• **Work instructions**:
Give the whole listing below once more, exactly, without pictures.

________________________________________

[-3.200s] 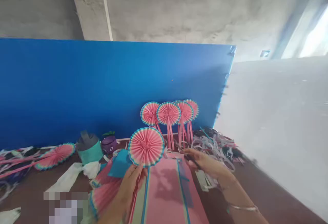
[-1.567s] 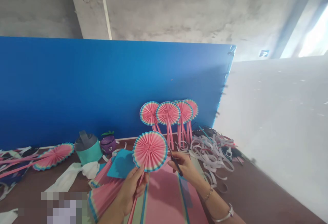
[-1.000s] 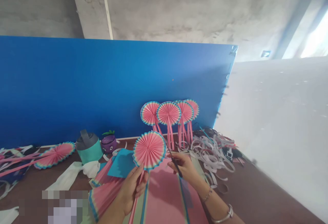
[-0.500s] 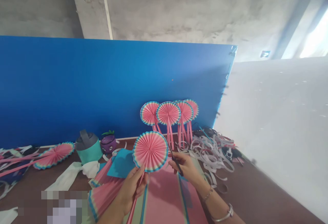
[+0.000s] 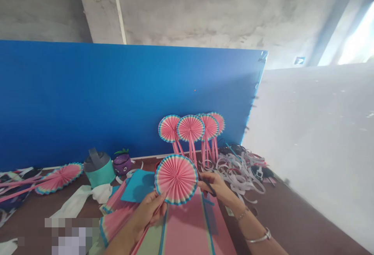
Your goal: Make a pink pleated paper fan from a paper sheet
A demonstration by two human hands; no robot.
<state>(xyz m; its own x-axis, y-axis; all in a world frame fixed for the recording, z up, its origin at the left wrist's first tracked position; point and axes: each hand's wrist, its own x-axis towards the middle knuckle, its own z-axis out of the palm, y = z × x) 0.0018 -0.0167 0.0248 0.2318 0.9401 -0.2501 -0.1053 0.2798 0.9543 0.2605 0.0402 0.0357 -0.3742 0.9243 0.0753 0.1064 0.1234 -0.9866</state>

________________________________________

• **Task output**:
[-3.200s] 
[-1.567s] 
[-1.000s] 
[-0.500s] 
[+0.000s] 
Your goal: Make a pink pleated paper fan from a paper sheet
A demonstration by two human hands; no robot.
<state>(xyz m; its own x-axis, y-axis; all in a world frame fixed for the recording, z up, its origin at the left wrist's first tracked position; point and axes: each hand's wrist, its own x-axis towards the middle knuckle, its own z-axis out of the palm, y = z × x) 0.0018 -0.0167 0.0248 0.2318 0.9401 -0.2501 -0.1053 0.2798 0.9543 0.2605 0.0402 0.0357 -0.3742 0.9243 0.0753 0.1064 0.1234 -0.9866</state>

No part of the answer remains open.